- Data provided -

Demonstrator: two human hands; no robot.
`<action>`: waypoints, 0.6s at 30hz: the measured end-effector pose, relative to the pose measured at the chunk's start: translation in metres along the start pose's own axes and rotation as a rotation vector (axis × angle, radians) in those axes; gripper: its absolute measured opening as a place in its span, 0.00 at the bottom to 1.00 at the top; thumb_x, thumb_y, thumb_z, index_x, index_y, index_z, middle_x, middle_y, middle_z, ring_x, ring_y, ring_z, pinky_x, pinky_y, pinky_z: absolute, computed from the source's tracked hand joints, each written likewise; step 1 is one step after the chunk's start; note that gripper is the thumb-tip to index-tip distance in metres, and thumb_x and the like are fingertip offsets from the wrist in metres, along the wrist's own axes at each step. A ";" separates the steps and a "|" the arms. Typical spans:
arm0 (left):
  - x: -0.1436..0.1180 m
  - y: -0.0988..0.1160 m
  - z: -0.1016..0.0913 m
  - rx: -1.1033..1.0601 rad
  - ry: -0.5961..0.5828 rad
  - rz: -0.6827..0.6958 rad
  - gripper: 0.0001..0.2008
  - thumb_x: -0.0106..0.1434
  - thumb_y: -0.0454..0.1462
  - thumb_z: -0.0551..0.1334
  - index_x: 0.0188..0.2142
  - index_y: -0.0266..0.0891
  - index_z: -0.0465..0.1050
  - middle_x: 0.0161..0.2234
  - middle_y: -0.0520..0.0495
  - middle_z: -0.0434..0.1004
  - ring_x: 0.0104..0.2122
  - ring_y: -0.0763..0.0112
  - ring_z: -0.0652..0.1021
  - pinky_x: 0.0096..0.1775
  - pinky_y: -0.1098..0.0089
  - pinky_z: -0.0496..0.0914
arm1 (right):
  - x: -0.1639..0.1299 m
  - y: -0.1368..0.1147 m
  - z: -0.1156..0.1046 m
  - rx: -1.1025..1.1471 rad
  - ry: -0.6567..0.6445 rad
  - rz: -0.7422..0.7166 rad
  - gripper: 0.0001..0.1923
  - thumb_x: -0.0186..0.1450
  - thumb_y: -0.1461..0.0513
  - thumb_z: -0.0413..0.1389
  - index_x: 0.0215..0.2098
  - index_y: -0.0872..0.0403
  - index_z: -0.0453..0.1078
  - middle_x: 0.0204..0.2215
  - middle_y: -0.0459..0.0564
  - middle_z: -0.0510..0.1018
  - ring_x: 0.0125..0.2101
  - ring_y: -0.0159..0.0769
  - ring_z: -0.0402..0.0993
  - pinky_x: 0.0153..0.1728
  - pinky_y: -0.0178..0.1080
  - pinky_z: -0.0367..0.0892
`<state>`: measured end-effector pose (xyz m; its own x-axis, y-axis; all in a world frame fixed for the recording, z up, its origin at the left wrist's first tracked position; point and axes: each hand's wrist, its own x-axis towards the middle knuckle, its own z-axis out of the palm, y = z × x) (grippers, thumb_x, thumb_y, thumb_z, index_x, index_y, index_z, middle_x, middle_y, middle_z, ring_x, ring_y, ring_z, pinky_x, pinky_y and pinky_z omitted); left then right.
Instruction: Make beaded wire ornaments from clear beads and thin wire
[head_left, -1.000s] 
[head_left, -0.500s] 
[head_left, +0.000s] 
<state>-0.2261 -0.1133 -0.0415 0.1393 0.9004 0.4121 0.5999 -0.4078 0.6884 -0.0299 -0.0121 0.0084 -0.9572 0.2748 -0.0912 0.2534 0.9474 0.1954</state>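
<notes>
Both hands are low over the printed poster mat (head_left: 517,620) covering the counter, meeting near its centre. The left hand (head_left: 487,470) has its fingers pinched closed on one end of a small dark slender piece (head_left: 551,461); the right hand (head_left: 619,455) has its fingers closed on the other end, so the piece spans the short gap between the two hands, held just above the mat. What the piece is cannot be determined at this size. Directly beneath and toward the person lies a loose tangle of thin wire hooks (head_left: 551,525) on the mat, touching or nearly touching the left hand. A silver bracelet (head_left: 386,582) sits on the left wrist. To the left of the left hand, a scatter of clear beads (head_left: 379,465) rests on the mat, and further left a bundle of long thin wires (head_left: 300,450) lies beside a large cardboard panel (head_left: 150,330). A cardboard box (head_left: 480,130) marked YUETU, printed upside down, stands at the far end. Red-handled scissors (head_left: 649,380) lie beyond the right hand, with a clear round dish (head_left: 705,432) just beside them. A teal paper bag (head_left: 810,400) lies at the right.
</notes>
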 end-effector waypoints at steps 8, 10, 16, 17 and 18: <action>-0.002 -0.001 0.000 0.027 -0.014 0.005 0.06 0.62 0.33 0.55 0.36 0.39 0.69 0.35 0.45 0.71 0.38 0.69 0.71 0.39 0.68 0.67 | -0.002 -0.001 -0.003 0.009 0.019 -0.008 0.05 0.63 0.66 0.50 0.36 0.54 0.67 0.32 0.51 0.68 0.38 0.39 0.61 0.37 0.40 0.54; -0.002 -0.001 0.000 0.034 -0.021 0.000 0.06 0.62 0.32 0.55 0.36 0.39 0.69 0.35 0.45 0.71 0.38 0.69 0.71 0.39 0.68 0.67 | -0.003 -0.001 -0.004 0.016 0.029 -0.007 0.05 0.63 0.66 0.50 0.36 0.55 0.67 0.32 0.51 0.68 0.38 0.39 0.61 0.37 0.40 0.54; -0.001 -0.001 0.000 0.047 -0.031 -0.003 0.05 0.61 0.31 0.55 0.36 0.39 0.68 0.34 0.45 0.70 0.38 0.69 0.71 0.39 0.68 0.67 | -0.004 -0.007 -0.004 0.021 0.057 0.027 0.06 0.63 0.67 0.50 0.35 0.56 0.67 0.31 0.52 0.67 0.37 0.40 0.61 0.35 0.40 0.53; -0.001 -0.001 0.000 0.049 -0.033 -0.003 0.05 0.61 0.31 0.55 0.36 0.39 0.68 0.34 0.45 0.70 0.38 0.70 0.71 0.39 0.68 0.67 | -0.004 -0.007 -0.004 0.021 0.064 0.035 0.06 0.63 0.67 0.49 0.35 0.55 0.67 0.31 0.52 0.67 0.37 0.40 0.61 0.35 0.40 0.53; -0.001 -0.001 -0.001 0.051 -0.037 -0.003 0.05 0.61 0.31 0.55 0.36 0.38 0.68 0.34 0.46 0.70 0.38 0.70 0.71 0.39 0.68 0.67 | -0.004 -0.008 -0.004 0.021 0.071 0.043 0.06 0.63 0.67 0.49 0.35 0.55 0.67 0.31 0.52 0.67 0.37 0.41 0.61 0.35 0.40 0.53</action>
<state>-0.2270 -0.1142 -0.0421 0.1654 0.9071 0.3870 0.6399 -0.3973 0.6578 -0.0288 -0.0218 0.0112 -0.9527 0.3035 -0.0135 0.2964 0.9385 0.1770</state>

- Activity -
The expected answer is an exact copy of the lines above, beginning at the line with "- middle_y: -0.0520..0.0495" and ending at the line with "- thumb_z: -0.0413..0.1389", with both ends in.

- Output of the task -
  - middle_y: -0.0520..0.0495
  - middle_z: -0.0434..0.1004
  - ring_x: 0.0104..0.2122
  - ring_y: -0.0763..0.0112
  - ring_z: -0.0652..0.1021
  - pinky_x: 0.0096..0.1775
  - pinky_y: -0.1098..0.0089
  - pinky_z: -0.0496..0.0914
arm1 (right):
  - x: -0.1639..0.1299 m
  - y: -0.1368..0.1147 m
  - z: -0.1156..0.1046 m
  - rx: -1.1025..1.1471 rad
  - ry: -0.6567..0.6445 rad
  - rz: -0.7422..0.7166 rad
  - gripper: 0.0001..0.1923
  - thumb_x: -0.0186..0.1450
  - thumb_y: -0.1461..0.0513
  - thumb_z: -0.0413..0.1389

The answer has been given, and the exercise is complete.